Skin Cancer in Renal Transplant Patients Proposed Project 2005–2006

Skin cancer is extremely common in renal transplant patients, with age and duration of transplantation being two of the commonest risk factors. A recent study by Fergal Moloney showed that genetic polymorphisms which are relevant in the metabolism of azathioprine contribute to a drop in white cell count in people who are heterozygous for TPMT genes, in other words those who metabolise the drug poorly tend to drop their white cell count more readily than those who metabolise the drug well. Renal transplant patients in whom this happens usually have the dose of azathioprine adjusted or stopped. This is usually happens early in the post transplant period. Only about 7% of RTR are heterozygotes for the polymorphism. The remaining 93% metabolise the drug well. There was a trend for patients who were heterozygotes for TPMT who remained on azathioprine to develop more skin cancers in addition.

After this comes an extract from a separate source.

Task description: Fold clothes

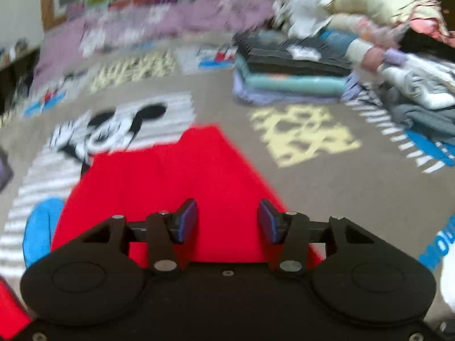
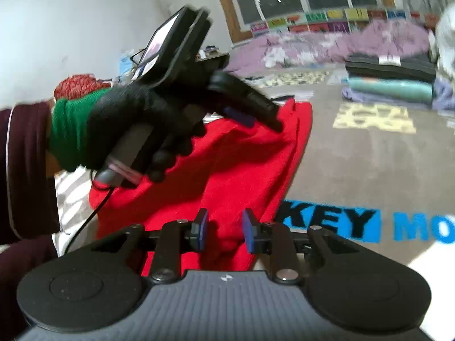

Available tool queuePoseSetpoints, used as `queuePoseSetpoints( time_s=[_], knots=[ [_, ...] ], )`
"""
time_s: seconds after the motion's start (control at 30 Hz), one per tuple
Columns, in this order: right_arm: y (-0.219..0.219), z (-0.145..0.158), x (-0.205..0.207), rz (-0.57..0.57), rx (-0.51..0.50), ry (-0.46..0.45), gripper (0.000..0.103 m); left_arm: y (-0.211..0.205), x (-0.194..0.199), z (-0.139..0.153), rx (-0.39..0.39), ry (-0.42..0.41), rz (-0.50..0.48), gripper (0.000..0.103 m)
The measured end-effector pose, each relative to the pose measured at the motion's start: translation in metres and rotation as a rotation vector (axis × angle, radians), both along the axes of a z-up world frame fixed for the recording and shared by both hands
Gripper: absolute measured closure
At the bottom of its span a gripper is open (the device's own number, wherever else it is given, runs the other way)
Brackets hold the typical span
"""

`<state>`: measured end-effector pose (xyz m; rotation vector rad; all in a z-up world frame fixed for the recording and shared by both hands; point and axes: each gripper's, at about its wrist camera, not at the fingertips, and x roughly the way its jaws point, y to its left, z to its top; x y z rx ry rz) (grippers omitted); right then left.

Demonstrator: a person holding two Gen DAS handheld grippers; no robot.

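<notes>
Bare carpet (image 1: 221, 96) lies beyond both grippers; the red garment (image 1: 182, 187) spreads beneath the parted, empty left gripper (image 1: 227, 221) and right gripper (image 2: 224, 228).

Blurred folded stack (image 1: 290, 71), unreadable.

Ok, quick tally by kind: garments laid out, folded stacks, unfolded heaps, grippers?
Red garment laid out: 1
Folded stack: 1
Unfolded heap: 1
Grippers: 2, left gripper and right gripper, jaws open
Total: 5
</notes>
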<state>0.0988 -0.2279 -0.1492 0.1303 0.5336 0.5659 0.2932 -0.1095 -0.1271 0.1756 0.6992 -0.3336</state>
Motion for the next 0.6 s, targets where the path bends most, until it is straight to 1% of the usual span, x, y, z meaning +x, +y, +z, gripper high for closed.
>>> queuePoseSetpoints(
  time_s=[0.07,0.1,0.13,0.17,0.2,0.23,0.33,0.37,0.4,0.5,0.6],
  knots=[
    [0.007,-0.002,-0.004,-0.011,-0.039,-0.017,0.074,-0.009,0.005,-0.006,0.034,0.008,-0.002,0.056],
    [0.01,-0.003,-0.004,-0.01,-0.052,-0.016,0.073,-0.012,0.01,-0.013,0.051,0.038,-0.003,0.056],
    [0.011,-0.005,-0.004,-0.009,-0.054,-0.011,0.072,-0.012,0.011,-0.018,0.048,0.042,-0.008,0.055],
    [0.011,-0.005,-0.004,-0.006,-0.048,-0.008,0.07,-0.01,0.013,-0.017,0.042,0.049,-0.011,0.055],
    [0.01,-0.006,-0.003,-0.004,-0.043,-0.004,0.069,-0.008,0.014,-0.013,0.034,0.06,-0.01,0.054],
    [0.01,-0.007,-0.003,-0.001,-0.037,-0.001,0.066,-0.006,0.013,-0.008,0.022,0.065,-0.01,0.054],
    [0.013,-0.008,-0.009,0.01,-0.059,-0.018,0.061,0.012,-0.009,0.007,-0.031,0.028,0.006,0.054],
    [0.013,-0.007,-0.011,0.013,-0.058,-0.025,0.058,0.022,-0.021,0.01,-0.067,0.016,0.02,0.05],
    [0.012,-0.007,-0.014,0.014,-0.05,-0.032,0.057,0.034,-0.033,0.012,-0.114,0.012,0.038,0.044],
    [0.004,0.0,-0.024,0.001,0.003,-0.062,0.056,0.071,-0.068,0.014,-0.248,0.009,0.109,0.042],
    [-0.003,0.009,-0.036,-0.032,0.012,-0.107,0.056,0.112,-0.106,0.014,-0.381,-0.012,0.212,0.042]
  ],
)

The second finding from the study was that certain genes which control skin and hair colour contribute to the risk for skin cancer, independently to the risk conferred from having the genes known to lead to red hair. We also had the opportunity to look for polymorphisms in Cyclooxygenase 1 and 2 genes which are genes expressed in skin cancers. We know that COX-2 is expressed in skin cancers and that the use of drugs which inhibit COX-2 expression prevent or slow down the growth of skin cancers.